VANS - SKATE HALF CAB BY ELIJAH BERLE COLLECTION

馬鹿と煙は…
──スカイハイ

2022.05.27

 「馬鹿と煙は高いところが好き」とはお調子者を揶揄する場合に言われるものですが、この言葉のなんとスケーターに相応しいこと。誰に頼まれることもなければ、それでお金儲けもほとんど見込めないにもかかわらず、自ら進んでより高いところへ登り、板と一緒に落下しては大喜び。時にそれはスタント的な行為にまでエスカレートし、失敗すると大怪我、最悪の場合は死んじゃうんじゃないかってことをやってのける輩もちらほら。これを馬鹿と言わずして何と言いましょうか(でも最高)。
 そんな馬鹿どもの好む場所のひとつは「屋根」。落差が数メートルはあろう屋根に登ってはその勾配を下り、地面に降りるってのは少なくとも盛り上がり間違いなしのパフォーマンスであります。またルーフギャップ、つまり屋根と屋根の間を飛んじゃうってのもまた映えポイント高し。スケートボードを始めたての頃に観た、Deca『Second to None』では屋根と屋根の間にベンチを設置してトリックを連発するっていうパフォーマンスに興奮したものであります(そんなビデオを毎晩のように飯時に観せられていた親は何と思っていたことか…)。
 ところで先日、まーたすんごいの見ちゃいました。それは都内の某人気パークにて。パーク外にある休憩所がここ1〜2年ほど前に改装され、それは見るからにスケーターが良からぬ妄想をしてしまう三角屋根になっているのです。とは言え、誰も挑戦すら試みることのなかった超デカブツ。

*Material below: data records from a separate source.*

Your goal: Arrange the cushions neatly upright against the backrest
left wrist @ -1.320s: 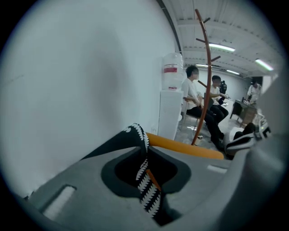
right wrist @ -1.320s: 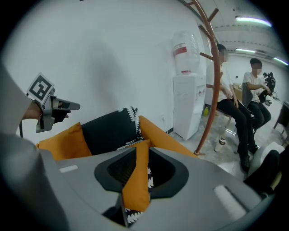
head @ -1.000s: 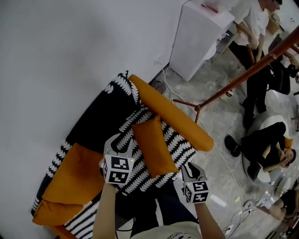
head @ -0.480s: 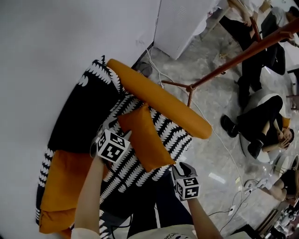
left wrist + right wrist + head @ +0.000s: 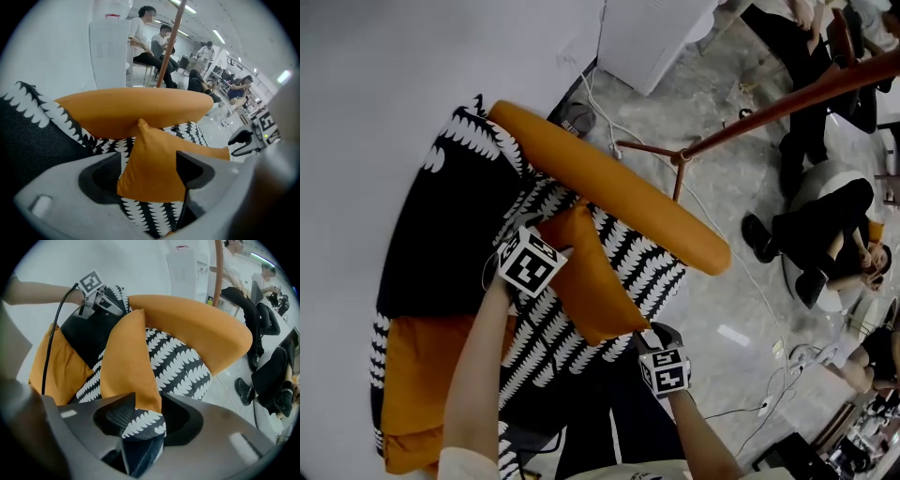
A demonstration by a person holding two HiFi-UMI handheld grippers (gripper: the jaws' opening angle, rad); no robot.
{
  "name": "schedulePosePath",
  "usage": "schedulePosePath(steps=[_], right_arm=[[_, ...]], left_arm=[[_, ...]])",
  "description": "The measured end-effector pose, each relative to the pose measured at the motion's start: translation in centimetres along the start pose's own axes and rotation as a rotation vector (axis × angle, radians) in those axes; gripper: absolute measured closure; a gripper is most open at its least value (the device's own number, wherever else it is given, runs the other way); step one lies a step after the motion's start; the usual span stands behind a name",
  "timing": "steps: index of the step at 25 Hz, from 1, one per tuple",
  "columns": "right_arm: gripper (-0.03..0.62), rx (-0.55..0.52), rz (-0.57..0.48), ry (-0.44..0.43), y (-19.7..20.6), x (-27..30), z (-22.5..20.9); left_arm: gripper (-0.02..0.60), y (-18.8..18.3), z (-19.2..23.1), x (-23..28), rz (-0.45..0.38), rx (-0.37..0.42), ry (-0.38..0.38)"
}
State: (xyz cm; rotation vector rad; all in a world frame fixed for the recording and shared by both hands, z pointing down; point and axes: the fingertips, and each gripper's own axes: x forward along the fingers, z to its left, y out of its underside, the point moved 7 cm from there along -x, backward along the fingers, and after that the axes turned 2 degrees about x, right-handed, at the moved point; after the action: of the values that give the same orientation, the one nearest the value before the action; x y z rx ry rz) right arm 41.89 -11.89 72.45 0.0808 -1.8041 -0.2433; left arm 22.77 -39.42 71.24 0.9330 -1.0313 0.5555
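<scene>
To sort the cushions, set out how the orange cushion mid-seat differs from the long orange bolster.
The orange cushion is flat with pointed corners; the long bolster is a rounded roll. The cushion lies on the patterned seat; the bolster runs along its end. Both are plain orange.

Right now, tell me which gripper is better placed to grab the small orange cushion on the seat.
Probably left. The left gripper, its jaws just opened wide, straddles a corner of the cushion. The right gripper, jaws also just opening, frames only the patterned seat edge, cushion beyond it.
</scene>
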Motion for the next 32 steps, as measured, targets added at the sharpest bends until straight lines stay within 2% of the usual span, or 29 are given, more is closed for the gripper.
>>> schedulePosePath(steps=[4, 7, 10, 13, 16, 21, 25, 29, 32], right_arm=[[0.417, 0.02, 0.041, -0.006, 0.1, 1.7, -0.5], [0.441, 0.036, 0.044, -0.005, 0.2, 2.0, -0.7], [0.474, 0.054, 0.036, -0.014, 0.0, 2.0, -0.7], [0.518, 0.063, 0.033, -0.024, -0.1, 2.5, -0.5], [0.562, 0.055, 0.047, -0.015, -0.3, 2.9, -0.3], [0.571, 0.072, 0.047, -0.04, 0.0, 2.6, -0.1], [0.571, 0.034, 0.056, -0.071, -0.2, 2.0, 0.3], [0.572, 0.009, 0.043, -0.074, -1.5, 0.9, -0.1], [0.572, -0.033, 0.018, -0.056, -2.2, -0.5, -0.7]], left_arm=[[0.207, 0.0, 0.1, 2.4, 0.07, 0.011, 0.093], [0.213, 0.1, 0.0, 2.9, 0.068, -0.036, 0.144], [0.267, 0.2, -0.4, 3.1, 0.05, -0.064, 0.17], [0.308, 0.5, -0.6, 3.7, 0.037, -0.059, 0.167], [0.324, 0.6, -0.6, 3.8, 0.037, -0.046, 0.16], [0.348, 0.9, -1.2, 3.1, 0.039, -0.028, 0.143], [0.36, 1.4, -1.3, 2.2, 0.031, -0.004, 0.13], [0.365, 2.5, -1.3, 0.4, 0.044, -0.049, 0.107], [0.371, 3.8, -2.1, -1.7, 0.01, -0.101, 0.072]])
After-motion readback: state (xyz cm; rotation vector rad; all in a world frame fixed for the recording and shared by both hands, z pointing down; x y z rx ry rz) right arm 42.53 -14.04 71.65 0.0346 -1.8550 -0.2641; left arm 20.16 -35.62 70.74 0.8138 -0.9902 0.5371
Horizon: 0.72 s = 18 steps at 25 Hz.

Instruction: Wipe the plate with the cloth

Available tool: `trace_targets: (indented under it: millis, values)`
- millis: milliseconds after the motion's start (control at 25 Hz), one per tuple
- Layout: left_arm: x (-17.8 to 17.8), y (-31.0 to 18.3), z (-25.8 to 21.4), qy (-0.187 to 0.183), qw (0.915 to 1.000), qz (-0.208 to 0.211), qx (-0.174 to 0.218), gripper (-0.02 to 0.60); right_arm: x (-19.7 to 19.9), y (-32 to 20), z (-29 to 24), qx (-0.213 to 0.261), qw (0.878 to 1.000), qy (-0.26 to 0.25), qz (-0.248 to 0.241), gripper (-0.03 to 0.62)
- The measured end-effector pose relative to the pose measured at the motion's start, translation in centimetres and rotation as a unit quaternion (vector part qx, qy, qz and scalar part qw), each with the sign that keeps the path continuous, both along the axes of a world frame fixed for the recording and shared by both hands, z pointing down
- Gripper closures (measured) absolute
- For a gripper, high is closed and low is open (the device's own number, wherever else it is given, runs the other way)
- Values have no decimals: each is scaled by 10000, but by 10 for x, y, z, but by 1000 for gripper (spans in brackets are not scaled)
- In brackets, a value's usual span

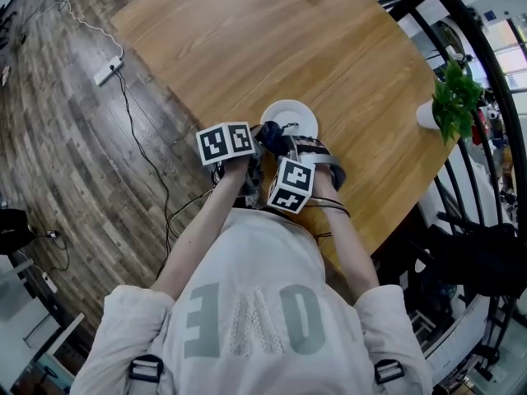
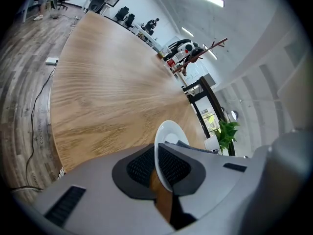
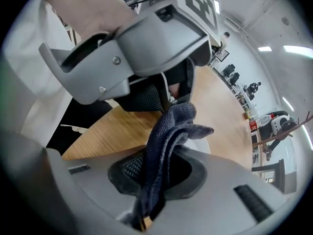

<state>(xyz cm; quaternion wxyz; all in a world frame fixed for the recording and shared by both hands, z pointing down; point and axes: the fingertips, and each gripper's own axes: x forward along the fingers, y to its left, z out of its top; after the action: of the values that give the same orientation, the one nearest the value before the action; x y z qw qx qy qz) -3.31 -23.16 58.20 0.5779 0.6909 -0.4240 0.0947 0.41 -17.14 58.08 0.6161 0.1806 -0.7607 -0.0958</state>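
Counting it up: one plate (image 1: 290, 115), one cloth (image 1: 276, 138), two grippers, plus one plant (image 1: 453, 101) sitting at the table (image 1: 247, 39) edge. The left gripper (image 2: 157, 168) is pinching the plate's near rim between its pads. The plate is sitting over the table's near edge, face pointing up at the head camera; it's round, so no real long axis. The right gripper (image 3: 154, 173) is clamping the dark blue cloth, which is running lengthwise out along the jaws, its bunched free end lying on the plate right beside the left gripper.
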Motion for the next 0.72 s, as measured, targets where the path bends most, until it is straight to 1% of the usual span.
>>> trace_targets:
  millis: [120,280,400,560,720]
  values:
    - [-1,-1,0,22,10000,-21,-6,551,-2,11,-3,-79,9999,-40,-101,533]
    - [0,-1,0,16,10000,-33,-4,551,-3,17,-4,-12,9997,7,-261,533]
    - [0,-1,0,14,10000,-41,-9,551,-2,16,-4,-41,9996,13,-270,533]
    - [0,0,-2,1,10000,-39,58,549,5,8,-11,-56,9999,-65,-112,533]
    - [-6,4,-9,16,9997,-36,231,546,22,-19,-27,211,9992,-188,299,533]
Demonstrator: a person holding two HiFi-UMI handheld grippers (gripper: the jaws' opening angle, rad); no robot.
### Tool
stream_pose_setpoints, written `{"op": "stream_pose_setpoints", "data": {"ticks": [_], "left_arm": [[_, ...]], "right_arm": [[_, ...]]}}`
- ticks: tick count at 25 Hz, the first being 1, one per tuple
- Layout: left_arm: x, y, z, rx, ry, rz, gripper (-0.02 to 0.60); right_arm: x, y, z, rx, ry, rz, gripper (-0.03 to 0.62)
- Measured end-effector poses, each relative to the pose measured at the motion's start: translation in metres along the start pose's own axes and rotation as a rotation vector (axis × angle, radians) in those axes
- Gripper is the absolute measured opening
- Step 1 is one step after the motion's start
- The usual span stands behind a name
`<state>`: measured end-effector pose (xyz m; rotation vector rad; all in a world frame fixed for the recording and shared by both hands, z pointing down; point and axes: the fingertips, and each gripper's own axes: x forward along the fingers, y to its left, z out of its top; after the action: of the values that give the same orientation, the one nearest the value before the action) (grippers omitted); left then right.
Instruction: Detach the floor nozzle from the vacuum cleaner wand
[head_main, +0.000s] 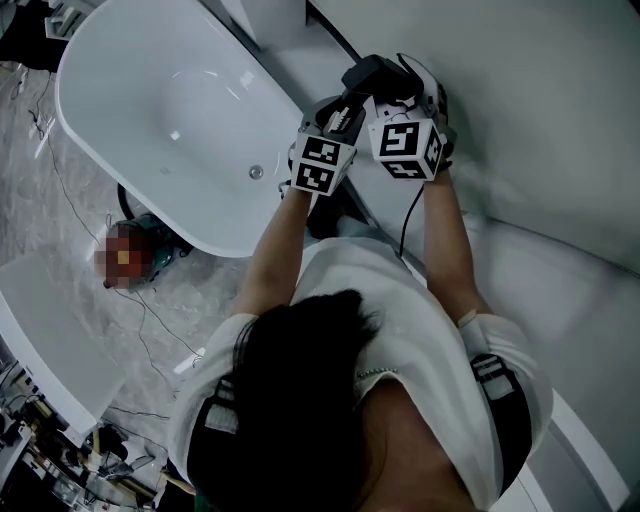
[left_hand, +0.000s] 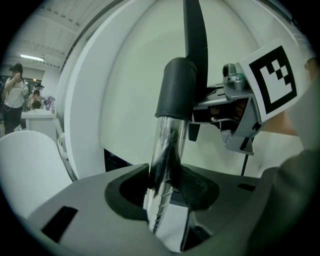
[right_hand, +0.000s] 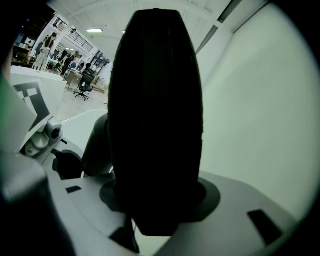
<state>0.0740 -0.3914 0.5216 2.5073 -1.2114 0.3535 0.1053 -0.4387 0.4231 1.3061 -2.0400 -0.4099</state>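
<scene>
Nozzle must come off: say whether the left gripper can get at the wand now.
Likely yes: the shiny wand stands right between the jaws of the left gripper, with nothing blocking it.

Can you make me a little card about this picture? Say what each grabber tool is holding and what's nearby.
Place: beside a white bathtub
Who: a person seen from above, arms stretched forward
In the left gripper: a shiny tube, gripped below its dark collar
In the right gripper: a big black vacuum part, gripped
How the grippers sit: side by side, close together
Nozzle off yet: can't tell from these views
</scene>
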Motion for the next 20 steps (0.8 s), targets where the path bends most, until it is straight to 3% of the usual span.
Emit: {"op": "stream_pose_setpoints", "data": {"ticks": [6, 12, 20], "left_arm": [[-0.002, -0.001, -0.004, 0.004, -0.004, -0.005, 0.161], [0.0, 0.001, -0.003, 0.003, -0.002, -0.007, 0.161], [-0.001, -0.002, 0.0, 0.005, -0.008, -0.022, 0.161]], "right_arm": [[-0.008, 0.003, -0.001, -0.036, 0.026, -0.043, 0.21], [-0.006, 0.002, -0.005, 0.028, 0.051, -0.032, 0.212], [-0.012, -0.002, -0.004, 0.025, 0.081, -0.051, 0.212]]}}
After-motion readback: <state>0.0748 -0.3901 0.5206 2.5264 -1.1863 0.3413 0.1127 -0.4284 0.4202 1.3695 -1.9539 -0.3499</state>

ついにそれが筆下ろしされたのであります。それを仕留めたのは磯口ナリキ(@nauucx)。「ん、誰!?」って思う人がほとんどでしょう。それもそのはず、彼をメディアや誌面で見かけたこともなければ、動きの活発なフィルマーやフォトグラファーと動いている様子もあまりない。隠れヤバいヤツのひとり。住んでいるエリアが近くなければ僕も彼の存在を知らなかったと思います。その屋根を仕留めるにあたっては1発目でデッキを折りつつも仲間の協力や励まし、ヤジを受けながらも数回のトライで成功。
 屋根を引き合いにしましたが、みなさんの近場にも、よく知られているのに誰も手付かずのリスキーな物件がひとつやふたつはあるはずです。言うまでもなくそれらにアタックするのは並大抵のことではありませんが、「最初に突っ込んだヤツ」っていう称号が与えられ、記憶に残されるのは確かなこと。見事メイクすればなおさらで、もはや「そのスポットはそいつのモノ」と言っても過言ではありません。
 しかし何よりもヤバいと思うのがそのナリキ少年、身体の怪我、ことさら手の怪我は絶対ご法度なはずの新米美容師として働いているとのこと(家族も代々美容師らしい)。それでいて今回のスタントのみならず各地の屈強スポットを着実にやっつけています。「馬鹿と煙は…」なのか「馬鹿と天才は…」なのかわかりませんが、今後もその勢いから目が離せないのは確かであります。